*ASSIGNMENT*
Output the listing below in full, exactly as written.

*COLLECTED MATERIAL*

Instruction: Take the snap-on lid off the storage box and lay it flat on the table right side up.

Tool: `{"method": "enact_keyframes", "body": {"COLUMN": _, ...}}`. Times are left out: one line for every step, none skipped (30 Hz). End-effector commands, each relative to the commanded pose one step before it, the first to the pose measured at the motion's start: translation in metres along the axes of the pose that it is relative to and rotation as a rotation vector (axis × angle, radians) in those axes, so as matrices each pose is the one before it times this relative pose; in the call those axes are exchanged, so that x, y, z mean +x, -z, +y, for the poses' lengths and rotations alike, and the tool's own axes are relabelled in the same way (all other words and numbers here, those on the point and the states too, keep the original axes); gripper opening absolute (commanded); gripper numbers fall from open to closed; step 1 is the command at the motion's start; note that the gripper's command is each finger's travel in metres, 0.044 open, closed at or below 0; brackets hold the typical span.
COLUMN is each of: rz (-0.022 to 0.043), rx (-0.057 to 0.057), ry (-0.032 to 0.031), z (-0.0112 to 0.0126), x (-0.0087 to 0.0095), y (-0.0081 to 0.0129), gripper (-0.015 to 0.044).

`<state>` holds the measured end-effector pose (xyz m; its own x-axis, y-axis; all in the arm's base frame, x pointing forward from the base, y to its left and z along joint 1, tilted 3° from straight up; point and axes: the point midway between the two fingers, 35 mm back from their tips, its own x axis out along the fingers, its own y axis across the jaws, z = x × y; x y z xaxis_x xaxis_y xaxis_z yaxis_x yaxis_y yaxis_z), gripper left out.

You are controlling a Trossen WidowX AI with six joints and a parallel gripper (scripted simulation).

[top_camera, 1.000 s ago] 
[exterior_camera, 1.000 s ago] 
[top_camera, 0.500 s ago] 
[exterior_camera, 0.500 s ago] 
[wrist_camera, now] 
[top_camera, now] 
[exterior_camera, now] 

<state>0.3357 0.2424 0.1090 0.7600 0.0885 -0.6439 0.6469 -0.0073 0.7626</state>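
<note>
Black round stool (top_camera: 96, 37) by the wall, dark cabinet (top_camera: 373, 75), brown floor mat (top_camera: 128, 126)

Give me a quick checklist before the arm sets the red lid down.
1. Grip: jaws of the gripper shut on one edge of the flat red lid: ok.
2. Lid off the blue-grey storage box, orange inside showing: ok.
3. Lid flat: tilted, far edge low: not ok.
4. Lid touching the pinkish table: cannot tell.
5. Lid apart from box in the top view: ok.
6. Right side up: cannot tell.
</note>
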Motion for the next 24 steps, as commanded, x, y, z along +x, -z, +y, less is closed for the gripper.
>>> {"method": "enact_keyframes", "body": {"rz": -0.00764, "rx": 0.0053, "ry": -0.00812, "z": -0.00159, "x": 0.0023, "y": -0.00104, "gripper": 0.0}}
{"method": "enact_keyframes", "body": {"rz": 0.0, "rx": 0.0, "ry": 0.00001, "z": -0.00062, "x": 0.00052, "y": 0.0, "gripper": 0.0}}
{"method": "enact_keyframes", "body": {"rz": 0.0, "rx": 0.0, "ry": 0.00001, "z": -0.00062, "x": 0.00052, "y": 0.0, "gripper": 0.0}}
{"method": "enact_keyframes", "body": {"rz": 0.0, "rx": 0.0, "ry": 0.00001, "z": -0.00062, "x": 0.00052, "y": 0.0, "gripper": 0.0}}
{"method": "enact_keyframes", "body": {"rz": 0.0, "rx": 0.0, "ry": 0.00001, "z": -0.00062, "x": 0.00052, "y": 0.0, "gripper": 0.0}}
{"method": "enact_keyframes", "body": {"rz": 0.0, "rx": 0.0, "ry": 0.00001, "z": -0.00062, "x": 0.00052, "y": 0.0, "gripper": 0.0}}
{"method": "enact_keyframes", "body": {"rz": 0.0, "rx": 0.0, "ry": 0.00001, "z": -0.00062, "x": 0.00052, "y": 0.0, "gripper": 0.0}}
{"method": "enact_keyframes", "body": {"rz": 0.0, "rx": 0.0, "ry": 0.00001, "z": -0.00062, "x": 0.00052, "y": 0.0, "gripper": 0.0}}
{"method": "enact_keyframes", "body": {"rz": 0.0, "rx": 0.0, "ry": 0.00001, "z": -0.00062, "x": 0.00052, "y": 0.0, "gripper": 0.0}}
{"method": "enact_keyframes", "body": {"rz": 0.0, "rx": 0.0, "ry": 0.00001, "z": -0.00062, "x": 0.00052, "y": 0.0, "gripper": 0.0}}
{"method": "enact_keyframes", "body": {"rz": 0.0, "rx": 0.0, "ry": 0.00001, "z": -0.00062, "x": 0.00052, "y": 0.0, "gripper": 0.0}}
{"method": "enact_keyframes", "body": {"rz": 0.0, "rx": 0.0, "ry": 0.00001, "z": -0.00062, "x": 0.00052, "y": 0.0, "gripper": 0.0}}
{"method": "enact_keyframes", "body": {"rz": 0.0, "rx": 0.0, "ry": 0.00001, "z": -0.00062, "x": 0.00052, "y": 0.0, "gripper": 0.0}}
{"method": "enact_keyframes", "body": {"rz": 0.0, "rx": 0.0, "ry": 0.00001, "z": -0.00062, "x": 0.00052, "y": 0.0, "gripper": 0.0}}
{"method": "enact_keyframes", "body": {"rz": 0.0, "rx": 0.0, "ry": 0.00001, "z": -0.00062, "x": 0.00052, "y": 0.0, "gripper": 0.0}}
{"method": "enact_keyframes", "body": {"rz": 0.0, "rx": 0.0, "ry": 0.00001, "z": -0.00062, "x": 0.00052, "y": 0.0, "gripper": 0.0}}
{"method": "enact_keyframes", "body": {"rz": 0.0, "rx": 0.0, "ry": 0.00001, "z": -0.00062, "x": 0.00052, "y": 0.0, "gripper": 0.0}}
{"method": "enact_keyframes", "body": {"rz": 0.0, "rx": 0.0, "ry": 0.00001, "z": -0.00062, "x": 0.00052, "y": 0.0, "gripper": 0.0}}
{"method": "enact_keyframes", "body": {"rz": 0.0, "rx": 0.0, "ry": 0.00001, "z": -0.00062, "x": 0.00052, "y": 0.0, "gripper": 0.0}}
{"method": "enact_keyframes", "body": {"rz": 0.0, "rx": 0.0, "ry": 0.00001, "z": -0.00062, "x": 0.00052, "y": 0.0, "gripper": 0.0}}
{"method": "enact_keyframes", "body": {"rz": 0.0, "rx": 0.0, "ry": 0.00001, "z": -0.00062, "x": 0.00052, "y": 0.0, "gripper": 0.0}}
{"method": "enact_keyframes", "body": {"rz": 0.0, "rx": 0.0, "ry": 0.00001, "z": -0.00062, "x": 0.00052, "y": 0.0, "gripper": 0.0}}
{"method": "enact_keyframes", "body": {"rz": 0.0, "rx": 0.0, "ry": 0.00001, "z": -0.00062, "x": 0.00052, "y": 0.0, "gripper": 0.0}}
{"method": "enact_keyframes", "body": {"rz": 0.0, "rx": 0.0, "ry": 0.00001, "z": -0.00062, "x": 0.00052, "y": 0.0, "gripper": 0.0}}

*SOLUTION FOR THIS PROBLEM*
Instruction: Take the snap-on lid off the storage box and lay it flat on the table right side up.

Tool: `{"method": "enact_keyframes", "body": {"COLUMN": _, ...}}`. Times are left out: one line for every step, none skipped (30 Hz). End-effector commands, each relative to the commanded pose one step before it, the first to the pose measured at the motion's start: translation in metres along the axes of the pose that it is relative to and rotation as a rotation vector (axis × angle, radians) in those axes, so as matrices each pose is the one before it times this relative pose; in the call those axes are exchanged, so that x, y, z mean +x, -z, +y, for the poses' lengths and rotations alike, and the tool's own axes are relabelled in the same way (all other words and numbers here, those on the point and the states too, keep the original axes); gripper opening absolute (commanded); gripper numbers fall from open to closed; step 1 is the command at the motion's start; note that the gripper's command is each finger's travel in metres, 0.044 open, closed at or below 0; brackets hold the typical span.
COLUMN is each of: rz (-0.022 to 0.043), rx (-0.057 to 0.057), ry (-0.032 to 0.031), z (-0.0112 to 0.0126), x (-0.0087 to 0.0095), y (-0.0081 to 0.0129), gripper (-0.015 to 0.044).

`<state>` holds the measured end-effector pose (xyz m; its own x-axis, y-axis; all in the arm's base frame, x pointing forward from the base, y to its left and z along joint 1, tilted 3° from straight up; point and axes: the point midway between the two fingers, 35 mm back from their tips, its own x axis out along the fingers, its own y axis across the jaws, z = x × y; x y z xaxis_x xaxis_y xaxis_z yaxis_x yaxis_y yaxis_z), gripper left out.

You are controlling a Trossen WidowX AI with six joints and a parallel gripper (scripted simulation).

[top_camera, 1.000 s ago] 
[exterior_camera, 1.000 s ago] 
[top_camera, 0.500 s ago] 
[exterior_camera, 0.500 s ago] 
[wrist_camera, now] 
[top_camera, now] 
[exterior_camera, now] 

<state>0.3357 0.2424 0.1090 0.7600 0.0885 -0.6439 0.6469 -0.0073 0.7626</state>
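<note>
Black round stool (top_camera: 96, 37) by the wall, dark cabinet (top_camera: 373, 75), brown floor mat (top_camera: 128, 126)

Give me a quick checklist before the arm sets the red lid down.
1. Grip: jaws of the gripper shut on one edge of the flat red lid: ok.
2. Lid off the blue-grey storage box, orange inside showing: ok.
3. Lid flat: tilted, far edge low: not ok.
4. Lid touching the pinkish table: cannot tell.
5. Lid apart from box in the top view: ok.
6. Right side up: cannot tell.
</note>
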Motion for the next 24 steps, as commanded, x, y, z along +x, -z, +y, less is closed for the gripper.
>>> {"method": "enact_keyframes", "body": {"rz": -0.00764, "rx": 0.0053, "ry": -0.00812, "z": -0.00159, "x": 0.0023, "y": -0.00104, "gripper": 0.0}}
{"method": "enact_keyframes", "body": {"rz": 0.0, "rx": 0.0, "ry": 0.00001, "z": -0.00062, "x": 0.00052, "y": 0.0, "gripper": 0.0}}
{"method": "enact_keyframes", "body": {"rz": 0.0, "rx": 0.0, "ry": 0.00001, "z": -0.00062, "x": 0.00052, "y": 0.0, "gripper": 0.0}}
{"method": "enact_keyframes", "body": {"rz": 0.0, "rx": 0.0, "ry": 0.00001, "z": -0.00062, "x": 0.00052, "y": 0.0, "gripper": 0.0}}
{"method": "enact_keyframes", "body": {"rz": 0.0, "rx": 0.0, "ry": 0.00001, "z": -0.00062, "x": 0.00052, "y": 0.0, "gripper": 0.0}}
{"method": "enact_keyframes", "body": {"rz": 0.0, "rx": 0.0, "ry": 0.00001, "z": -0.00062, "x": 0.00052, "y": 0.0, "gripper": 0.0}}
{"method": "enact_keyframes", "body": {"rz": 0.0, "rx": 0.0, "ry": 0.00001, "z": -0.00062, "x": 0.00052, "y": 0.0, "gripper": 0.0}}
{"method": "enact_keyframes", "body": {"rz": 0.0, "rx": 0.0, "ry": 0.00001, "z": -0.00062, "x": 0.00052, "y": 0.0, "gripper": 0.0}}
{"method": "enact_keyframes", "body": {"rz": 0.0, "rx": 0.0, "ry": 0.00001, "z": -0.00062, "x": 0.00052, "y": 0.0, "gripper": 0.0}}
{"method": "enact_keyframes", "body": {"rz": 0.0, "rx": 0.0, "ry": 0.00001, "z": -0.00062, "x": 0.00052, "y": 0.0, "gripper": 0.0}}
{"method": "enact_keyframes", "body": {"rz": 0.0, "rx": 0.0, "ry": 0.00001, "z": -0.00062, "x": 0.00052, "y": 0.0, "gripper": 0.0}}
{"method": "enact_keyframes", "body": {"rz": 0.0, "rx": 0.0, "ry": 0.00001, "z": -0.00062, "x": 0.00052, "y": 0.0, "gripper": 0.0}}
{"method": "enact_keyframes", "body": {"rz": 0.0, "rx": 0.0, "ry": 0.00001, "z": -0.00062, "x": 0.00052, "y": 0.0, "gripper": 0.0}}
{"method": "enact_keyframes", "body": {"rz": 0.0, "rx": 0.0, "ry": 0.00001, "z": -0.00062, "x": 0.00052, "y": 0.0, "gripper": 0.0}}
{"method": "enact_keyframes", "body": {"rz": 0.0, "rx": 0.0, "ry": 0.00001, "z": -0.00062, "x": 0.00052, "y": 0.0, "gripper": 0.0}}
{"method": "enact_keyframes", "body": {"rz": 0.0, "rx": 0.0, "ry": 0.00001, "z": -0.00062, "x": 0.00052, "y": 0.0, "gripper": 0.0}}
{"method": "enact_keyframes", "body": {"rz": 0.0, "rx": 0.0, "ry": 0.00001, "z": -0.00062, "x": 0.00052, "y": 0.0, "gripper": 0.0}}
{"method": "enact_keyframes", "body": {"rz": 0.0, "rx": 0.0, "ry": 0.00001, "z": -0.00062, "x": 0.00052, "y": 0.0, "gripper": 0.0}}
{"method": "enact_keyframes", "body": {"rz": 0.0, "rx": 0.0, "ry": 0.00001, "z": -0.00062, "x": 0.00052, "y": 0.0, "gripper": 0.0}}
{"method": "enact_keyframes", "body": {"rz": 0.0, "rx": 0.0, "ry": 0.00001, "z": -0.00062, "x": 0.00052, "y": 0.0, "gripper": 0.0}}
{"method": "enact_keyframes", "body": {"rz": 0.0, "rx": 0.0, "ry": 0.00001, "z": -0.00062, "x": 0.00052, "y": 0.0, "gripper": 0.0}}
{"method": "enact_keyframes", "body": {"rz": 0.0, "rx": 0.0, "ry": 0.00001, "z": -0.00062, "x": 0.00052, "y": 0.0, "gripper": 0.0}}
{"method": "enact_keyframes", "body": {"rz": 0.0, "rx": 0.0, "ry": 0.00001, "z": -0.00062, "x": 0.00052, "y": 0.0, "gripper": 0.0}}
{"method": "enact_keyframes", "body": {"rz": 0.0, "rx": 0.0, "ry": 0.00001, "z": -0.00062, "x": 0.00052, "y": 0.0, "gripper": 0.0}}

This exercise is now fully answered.